Task objective:
Set down every entry word for word. Omit the pictures.

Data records
§ §
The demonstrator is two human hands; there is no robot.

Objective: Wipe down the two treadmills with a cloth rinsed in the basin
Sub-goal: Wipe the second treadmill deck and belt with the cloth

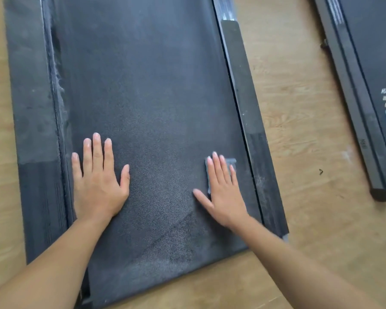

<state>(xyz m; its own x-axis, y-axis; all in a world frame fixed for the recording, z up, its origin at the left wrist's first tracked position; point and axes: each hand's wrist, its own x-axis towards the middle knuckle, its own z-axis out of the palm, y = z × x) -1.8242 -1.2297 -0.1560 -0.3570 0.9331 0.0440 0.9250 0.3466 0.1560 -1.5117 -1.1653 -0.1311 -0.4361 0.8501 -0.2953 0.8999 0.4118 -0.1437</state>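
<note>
A dark treadmill [147, 85] lies flat on the floor and fills most of the head view, its dusty belt running away from me. My left hand [98, 177] rests flat and empty on the belt near the left rail, fingers spread. My right hand [223, 188] presses flat on a small grey-blue cloth [231, 162] near the right rail; only the cloth's far edge and left side show past my fingers. A second treadmill [370, 85] lies at the right edge, partly out of frame, with pale lettering on its belt.
Light wooden floor [299, 130] runs between the two treadmills and along the near edge. The left side rail [36, 121] looks grey with dust, and frayed fibres show along the belt's left edge. The basin is out of view.
</note>
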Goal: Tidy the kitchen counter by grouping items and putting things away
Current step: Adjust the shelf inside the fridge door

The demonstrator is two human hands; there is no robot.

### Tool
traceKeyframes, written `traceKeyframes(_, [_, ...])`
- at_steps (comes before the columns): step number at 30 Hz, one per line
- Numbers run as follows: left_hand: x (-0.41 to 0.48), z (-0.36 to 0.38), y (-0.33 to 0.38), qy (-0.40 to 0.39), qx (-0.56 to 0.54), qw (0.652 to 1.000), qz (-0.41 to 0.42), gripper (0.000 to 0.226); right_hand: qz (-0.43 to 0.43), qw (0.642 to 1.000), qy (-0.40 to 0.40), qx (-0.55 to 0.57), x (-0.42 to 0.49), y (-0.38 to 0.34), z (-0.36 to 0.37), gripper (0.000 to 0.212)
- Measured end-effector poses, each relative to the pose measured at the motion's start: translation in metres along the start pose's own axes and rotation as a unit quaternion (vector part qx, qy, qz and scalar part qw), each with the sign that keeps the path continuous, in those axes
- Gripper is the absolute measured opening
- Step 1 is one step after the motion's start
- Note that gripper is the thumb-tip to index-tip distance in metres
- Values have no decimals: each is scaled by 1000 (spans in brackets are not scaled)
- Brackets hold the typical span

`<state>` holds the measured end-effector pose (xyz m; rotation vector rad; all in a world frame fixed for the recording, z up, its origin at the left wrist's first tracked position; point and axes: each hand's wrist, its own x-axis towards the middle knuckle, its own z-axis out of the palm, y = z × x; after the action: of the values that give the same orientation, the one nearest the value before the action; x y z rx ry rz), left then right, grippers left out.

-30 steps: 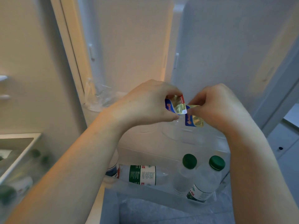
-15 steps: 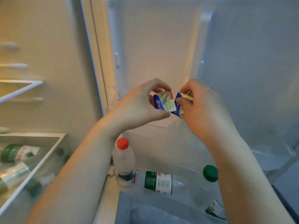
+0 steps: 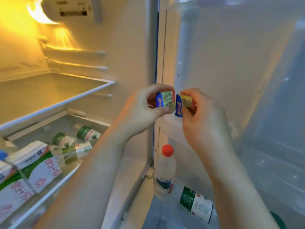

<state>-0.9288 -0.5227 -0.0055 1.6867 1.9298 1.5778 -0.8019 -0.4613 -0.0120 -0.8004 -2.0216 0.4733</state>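
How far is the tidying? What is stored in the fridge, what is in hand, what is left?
Done: milk cartons and green-labelled bottles sit on the lower shelf; a red-capped bottle stands in the door. In hand: left hand pinches one foil packet, right hand a second packet. Left: storing both packets; the counter is out of view.

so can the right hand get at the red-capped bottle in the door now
Probably reachable: the red-capped bottle stands below the right hand with nothing between, but its grip is taken by a foil packet.
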Motion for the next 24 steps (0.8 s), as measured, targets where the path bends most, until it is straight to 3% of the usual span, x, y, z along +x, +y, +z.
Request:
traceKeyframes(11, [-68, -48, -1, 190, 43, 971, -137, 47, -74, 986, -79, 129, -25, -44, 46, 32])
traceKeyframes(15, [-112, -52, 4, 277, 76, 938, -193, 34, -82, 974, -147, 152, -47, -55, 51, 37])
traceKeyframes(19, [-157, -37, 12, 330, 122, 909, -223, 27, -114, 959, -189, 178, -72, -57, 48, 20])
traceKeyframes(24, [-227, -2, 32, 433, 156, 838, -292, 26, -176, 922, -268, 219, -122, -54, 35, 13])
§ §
Answer section:
The demonstrator is two human hands; there is no robot.

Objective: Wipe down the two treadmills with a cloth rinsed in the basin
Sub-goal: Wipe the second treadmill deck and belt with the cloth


<state>(xyz m; its own x-axis, y-axis; all in a world frame fixed for the recording, z up, its origin at the left wrist's first tracked position; point and axes: each hand's wrist, its own x-axis towards the middle knuckle, its own z-axis out of the palm, y = z × x) -1.8242 -1.2297 -0.1560 -0.3570 0.9331 0.0440 0.9250 0.3466 0.1560 -1.5117 -1.1653 -0.1311 -0.4361 0.8501 -0.2953 0.8999 0.4118 -0.1437</state>
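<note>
A dark treadmill [147, 85] lies flat on the floor and fills most of the head view, its dusty belt running away from me. My left hand [98, 177] rests flat and empty on the belt near the left rail, fingers spread. My right hand [223, 188] presses flat on a small grey-blue cloth [231, 162] near the right rail; only the cloth's far edge and left side show past my fingers. A second treadmill [370, 85] lies at the right edge, partly out of frame, with pale lettering on its belt.
Light wooden floor [299, 130] runs between the two treadmills and along the near edge. The left side rail [36, 121] looks grey with dust, and frayed fibres show along the belt's left edge. The basin is out of view.
</note>
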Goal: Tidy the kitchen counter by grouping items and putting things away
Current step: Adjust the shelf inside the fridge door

The demonstrator is two human hands; there is no robot.

### Tool
traceKeyframes, written `traceKeyframes(_, [_, ...])`
- at_steps (comes before the columns): step number at 30 Hz, one per line
- Numbers run as follows: left_hand: x (-0.41 to 0.48), z (-0.36 to 0.38), y (-0.33 to 0.38), qy (-0.40 to 0.39), qx (-0.56 to 0.54), qw (0.652 to 1.000), qz (-0.41 to 0.42), gripper (0.000 to 0.226); right_hand: qz (-0.43 to 0.43), qw (0.642 to 1.000), qy (-0.40 to 0.40), qx (-0.55 to 0.57), x (-0.42 to 0.49), y (-0.38 to 0.34), z (-0.36 to 0.37), gripper (0.000 to 0.212)
- Measured end-effector poses, each relative to the pose measured at the motion's start: translation in metres along the start pose's own axes and rotation as a unit quaternion (vector part qx, qy, qz and scalar part qw), each with the sign that keeps the path continuous, in those axes
- Gripper is the absolute measured opening
- Step 1 is one step after the motion's start
- Note that gripper is the thumb-tip to index-tip distance in metres
- Values have no decimals: each is scaled by 1000 (spans in brackets are not scaled)
- Brackets hold the typical span

`<state>` holds the measured end-effector pose (xyz m; rotation vector rad; all in a world frame fixed for the recording, z up, its origin at the left wrist's first tracked position; point and axes: each hand's wrist, its own x-axis towards the middle knuckle, its own z-axis out of the palm, y = z × x; after the action: of the values that give the same orientation, the one nearest the value before the action; x y z rx ry rz), left then right, grippers left out.

-30 steps: 
-15 steps: 
+0 steps: 

<state>-0.9288 -0.5227 -0.0055 1.6867 1.9298 1.5778 -0.8019 -0.4613 -0.0120 -0.8004 -2.0216 0.4733</state>
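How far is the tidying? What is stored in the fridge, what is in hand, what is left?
Done: milk cartons and green-labelled bottles sit on the lower shelf; a red-capped bottle stands in the door. In hand: left hand pinches one foil packet, right hand a second packet. Left: storing both packets; the counter is out of view.

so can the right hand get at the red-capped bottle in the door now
Probably reachable: the red-capped bottle stands below the right hand with nothing between, but its grip is taken by a foil packet.
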Motion for the next 24 steps (0.8 s), as measured, targets where the path bends most, until it is straight to 3% of the usual span, x, y, z along +x, +y, +z.
Request:
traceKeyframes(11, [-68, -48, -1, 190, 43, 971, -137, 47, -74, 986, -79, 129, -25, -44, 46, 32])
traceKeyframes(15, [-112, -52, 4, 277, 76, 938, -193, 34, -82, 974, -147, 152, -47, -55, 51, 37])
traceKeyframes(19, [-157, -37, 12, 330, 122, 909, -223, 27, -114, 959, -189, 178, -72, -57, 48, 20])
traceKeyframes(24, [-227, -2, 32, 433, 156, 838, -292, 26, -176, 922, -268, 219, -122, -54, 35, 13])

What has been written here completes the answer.